A letter from Raymond Woolfe, the editor of the CAJEX magazine, the Cardiff branch of the Association of Jewish Ex-Servicemen and Women, to Rabbi L. Gerhard Graf, the Minister of the Cardiff New Synagogue (now known as the Cardiff Reform Synagogue). In the letter, Raymond Woolfe, the newly appointed editor, requests the support of Rabbi Graf and the Cardiff New Synagogue to ensure that "true and unbiased accounts of communal events are recorded" within the pages of the magazine. Mr Woolfe notes that even though the Synagogue had pledged its support early on, this had since "petered out". He requests the list of the names of members of the congregation so that the magazine can reach all the Jewish homes in Cardiff.

The Association of Jewish Ex-servicemen and Women (AJEX) is dedicated to the remembrance of Jewish men and women who died while serving with the armed forces of the Crown. It was founded in 1929 to serve the needs of Jewish veterans of the First World War (1914-18).

Rabbi Dr Louis Gerhard Graf was head of the Reform community in Cardiff for 31 years. He was born in Berlin on 28 March 1912, where he lived until 1939 when, along with his wife, he left Germany and was welcomed in Manchester. He was Minister of the Bradford Synagogue (1940-48), then he went on to found the Leeds Sinai Synagogue in 1942. Eventually he moved to Cardiff, in 1948, where he began to take services in the newly formed Reform Jewish community. He died in December 1986, aged 74.

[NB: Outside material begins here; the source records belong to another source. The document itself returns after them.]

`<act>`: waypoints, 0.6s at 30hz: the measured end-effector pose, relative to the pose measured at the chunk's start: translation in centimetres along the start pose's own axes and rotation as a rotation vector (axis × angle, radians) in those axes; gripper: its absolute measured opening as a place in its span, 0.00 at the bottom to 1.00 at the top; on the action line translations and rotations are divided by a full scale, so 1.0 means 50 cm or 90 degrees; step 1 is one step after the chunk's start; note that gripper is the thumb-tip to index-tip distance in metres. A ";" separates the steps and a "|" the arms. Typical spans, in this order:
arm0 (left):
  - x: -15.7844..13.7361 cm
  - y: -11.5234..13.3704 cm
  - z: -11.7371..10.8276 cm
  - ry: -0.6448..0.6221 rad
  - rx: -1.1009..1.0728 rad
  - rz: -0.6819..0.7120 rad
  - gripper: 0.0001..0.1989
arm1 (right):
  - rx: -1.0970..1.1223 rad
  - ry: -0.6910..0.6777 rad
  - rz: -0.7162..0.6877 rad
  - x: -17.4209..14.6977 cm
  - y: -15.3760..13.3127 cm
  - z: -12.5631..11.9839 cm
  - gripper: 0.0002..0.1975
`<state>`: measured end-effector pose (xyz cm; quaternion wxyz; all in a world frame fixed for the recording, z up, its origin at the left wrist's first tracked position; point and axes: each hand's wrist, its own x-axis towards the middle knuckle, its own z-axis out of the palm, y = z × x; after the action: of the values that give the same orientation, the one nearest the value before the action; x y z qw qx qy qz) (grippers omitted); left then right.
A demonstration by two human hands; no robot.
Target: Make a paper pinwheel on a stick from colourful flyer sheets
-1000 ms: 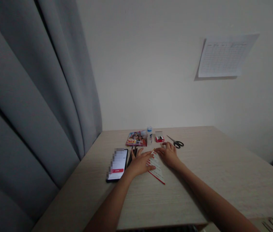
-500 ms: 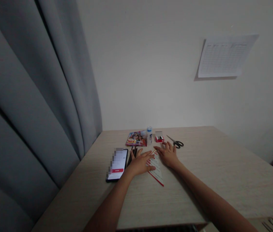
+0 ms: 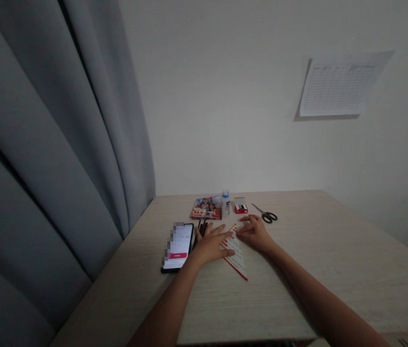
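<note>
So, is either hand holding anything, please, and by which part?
Nothing is clearly gripped: the left hand lies over the left part of the folded paper, the right hand by its right edge.

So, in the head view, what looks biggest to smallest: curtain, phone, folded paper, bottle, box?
1. Curtain
2. Phone
3. Folded paper, partly hidden by the left hand
4. Bottle and box: too alike to rank
</note>
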<state>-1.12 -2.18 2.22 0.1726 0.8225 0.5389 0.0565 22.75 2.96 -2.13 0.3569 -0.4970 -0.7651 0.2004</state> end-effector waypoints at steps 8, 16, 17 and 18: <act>-0.001 0.001 -0.003 -0.009 0.004 0.001 0.39 | -0.123 0.031 0.060 0.011 -0.014 0.010 0.12; -0.002 0.003 -0.006 -0.023 0.005 -0.003 0.39 | -0.252 0.008 0.081 0.010 -0.030 0.015 0.15; -0.002 0.003 -0.005 -0.022 0.005 -0.003 0.39 | -0.257 0.007 0.084 0.008 -0.032 0.015 0.15; -0.002 0.004 -0.005 -0.020 0.004 -0.003 0.39 | -0.260 0.007 0.086 0.007 -0.034 0.016 0.15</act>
<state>-1.08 -2.27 2.54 0.1785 0.8227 0.5382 0.0411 21.03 2.59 -1.40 0.2386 -0.6102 -0.7529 0.0619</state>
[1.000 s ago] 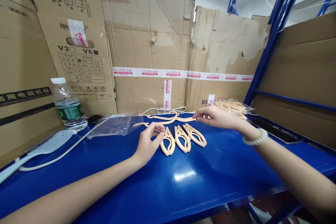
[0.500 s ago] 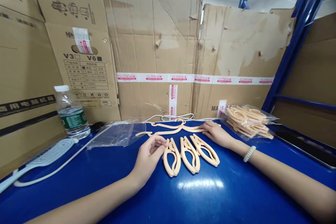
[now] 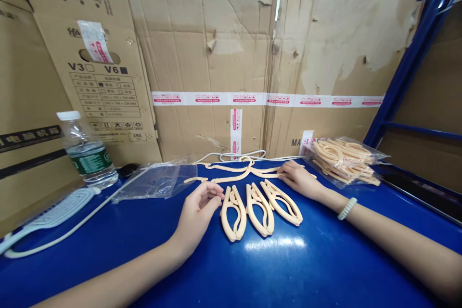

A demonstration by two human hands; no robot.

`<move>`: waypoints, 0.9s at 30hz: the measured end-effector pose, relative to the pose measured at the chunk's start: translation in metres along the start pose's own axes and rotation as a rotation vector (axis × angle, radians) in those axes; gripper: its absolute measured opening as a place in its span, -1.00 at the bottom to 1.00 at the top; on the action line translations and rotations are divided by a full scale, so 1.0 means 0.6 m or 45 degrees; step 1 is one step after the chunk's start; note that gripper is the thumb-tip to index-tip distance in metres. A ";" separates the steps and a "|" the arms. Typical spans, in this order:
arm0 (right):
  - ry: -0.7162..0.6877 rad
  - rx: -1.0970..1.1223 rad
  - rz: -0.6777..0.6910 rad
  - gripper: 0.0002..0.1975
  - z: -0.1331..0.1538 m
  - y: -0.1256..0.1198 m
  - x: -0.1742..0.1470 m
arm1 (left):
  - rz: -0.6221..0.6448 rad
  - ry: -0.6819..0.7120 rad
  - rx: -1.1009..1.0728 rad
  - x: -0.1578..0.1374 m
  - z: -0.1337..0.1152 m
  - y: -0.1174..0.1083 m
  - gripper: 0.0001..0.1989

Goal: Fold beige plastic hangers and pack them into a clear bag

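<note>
Three folded cream plastic clothes hangers [image 3: 234,214] lie in a row on the blue table. My left hand [image 3: 197,211] is beside the leftmost one, its fingers loosely curled, the thumb apart, and its fingertips close to the hanger's upper end. Whether they touch it, I cannot tell. Behind the row lie unfolded cream clothes hangers [image 3: 236,176], overlapping, with their hooks toward the cardboard. My right hand [image 3: 298,180], with a beaded band on the wrist, has its fingers bent over their right arms, which partly hides them.
A clear plastic bag [image 3: 155,183] lies at the left, near a water bottle [image 3: 89,159], a pale blue hairbrush [image 3: 61,209] and a white cable [image 3: 83,228]. Bagged folded hangers [image 3: 342,159] are piled at the right, beside a dark flat device [image 3: 426,192]. Cardboard sheets [image 3: 212,67] stand behind.
The view has tilted down slightly. My left hand has moved slightly away from the leftmost folded hanger. More of a hanger arm shows past my right hand.
</note>
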State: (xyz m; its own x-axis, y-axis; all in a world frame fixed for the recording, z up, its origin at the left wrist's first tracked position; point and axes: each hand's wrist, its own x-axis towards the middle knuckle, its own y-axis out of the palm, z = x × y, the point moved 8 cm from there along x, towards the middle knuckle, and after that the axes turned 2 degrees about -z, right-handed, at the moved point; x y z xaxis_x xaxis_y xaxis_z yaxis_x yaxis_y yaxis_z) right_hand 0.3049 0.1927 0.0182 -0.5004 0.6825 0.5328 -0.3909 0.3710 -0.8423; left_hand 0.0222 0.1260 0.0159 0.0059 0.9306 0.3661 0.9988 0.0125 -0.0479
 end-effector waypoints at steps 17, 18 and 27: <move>0.006 0.018 -0.209 -0.89 0.014 -0.038 -0.007 | -0.014 -0.069 0.013 0.002 0.011 -0.005 -0.88; 0.005 0.020 -0.227 -0.89 0.014 -0.042 -0.007 | -0.019 -0.078 0.011 0.002 0.011 -0.006 -0.88; 0.032 -0.035 -0.420 -0.90 -0.007 -0.096 -0.015 | -0.099 -0.189 -0.045 0.008 0.024 -0.012 -0.82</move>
State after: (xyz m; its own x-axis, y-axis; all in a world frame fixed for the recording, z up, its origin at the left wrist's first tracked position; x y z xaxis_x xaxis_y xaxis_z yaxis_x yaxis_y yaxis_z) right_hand 0.3350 0.1677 0.0612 -0.3311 0.5378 0.7753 -0.5075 0.5912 -0.6268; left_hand 0.0141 0.1355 0.0044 -0.0762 0.9711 0.2260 0.9971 0.0762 0.0087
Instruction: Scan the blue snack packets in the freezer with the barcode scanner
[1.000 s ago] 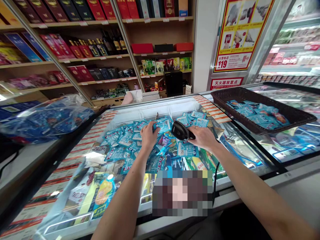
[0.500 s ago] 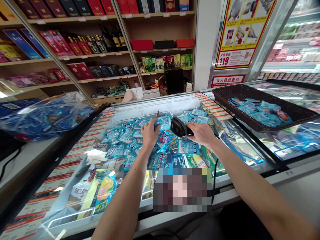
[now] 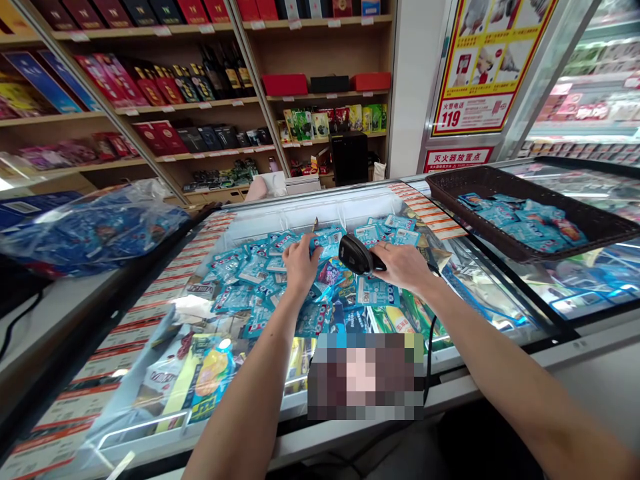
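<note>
Wrapped round the handle of a black barcode scanner (image 3: 354, 256), my right hand (image 3: 404, 267) holds it above the glass, its head turned left toward my left hand. My left hand (image 3: 300, 265) is closed at the edge of a small blue snack packet (image 3: 330, 244), thumb and forefinger pinched on it; its fingertips are partly hidden. Many similar blue packets (image 3: 253, 270) lie spread and overlapping on the glass top of a chest freezer (image 3: 273, 215). Another packet (image 3: 376, 291) lies flat below the scanner, its printed code facing up.
A dark brown woven basket (image 3: 530, 257) with blue packets stands at right. At left lies a clear plastic bag (image 3: 95, 230) full of blue packs. The scanner's cable (image 3: 430, 353) hangs over the freezer's front edge. Stocked shelves (image 3: 200, 107) line the back wall.
The scanner's head has shifted very slightly left. My left hand stays at nearly the same place among the packets; the view has moved a little.
</note>
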`<state>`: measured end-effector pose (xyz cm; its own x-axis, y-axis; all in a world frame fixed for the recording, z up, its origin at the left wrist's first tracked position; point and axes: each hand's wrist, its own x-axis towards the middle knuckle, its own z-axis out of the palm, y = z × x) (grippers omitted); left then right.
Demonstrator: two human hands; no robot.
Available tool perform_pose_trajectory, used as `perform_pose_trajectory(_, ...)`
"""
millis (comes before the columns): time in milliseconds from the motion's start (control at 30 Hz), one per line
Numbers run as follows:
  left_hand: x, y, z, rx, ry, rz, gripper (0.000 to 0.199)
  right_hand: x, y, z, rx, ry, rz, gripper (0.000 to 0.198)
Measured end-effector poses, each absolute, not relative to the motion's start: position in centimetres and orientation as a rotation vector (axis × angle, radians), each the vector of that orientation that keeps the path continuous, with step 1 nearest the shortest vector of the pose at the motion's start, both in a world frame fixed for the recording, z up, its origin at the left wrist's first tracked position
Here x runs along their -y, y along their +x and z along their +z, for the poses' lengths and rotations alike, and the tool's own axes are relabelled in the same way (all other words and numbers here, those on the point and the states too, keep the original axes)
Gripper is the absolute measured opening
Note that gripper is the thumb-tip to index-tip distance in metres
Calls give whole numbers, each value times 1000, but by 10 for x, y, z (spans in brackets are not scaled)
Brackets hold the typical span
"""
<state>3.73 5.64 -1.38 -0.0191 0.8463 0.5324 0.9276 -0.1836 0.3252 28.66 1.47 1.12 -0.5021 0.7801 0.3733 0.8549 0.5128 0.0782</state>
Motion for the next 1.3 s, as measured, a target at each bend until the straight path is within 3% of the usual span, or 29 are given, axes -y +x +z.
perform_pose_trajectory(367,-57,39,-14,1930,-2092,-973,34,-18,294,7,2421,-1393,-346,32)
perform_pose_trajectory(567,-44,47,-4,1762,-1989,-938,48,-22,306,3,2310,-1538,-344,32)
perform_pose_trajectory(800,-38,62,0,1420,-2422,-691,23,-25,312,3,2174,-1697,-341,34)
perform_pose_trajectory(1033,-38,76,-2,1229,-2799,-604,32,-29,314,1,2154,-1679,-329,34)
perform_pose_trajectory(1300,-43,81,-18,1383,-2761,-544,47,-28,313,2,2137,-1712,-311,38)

The Cardiff Reform Synagogue was founded in 1948 as the Cardiff New Synagogue. The following year, it became a constituent member of the Movement for Reform Judaism. Born in reaction against the more restrictive traditions of the Orthodox Judaism of Cardiff Hebrew Congregation, such as the prohibition of driving on the Sabbath and the ban on interfaith marriages, the new Synagogue appealed to the immigrants who had fled the war-torn Europe, where the Reform movement was already well-established. The congregation worships in a converted Methodist Chapel on Moira Terrace they acquired in 1952.

Sources:
'The History of the Jewish Diaspora in Wales' by Cai Parry-Jones (http://e.bangor.ac.uk/4987);
JCR-UK/JewishGen (https://www.jewishgen.org/jcr-uk/Community/card1/index.htm);
ARJ Information, volume XLII No. 3 March 1987 (https://ajr.org.uk/wp-content/uploads/2018/02/1987_march.pdf);
Jewish Legacy (https://www.jewishlegacy.org.uk/charities/ajex/).

Depository: Glamorgan Archives.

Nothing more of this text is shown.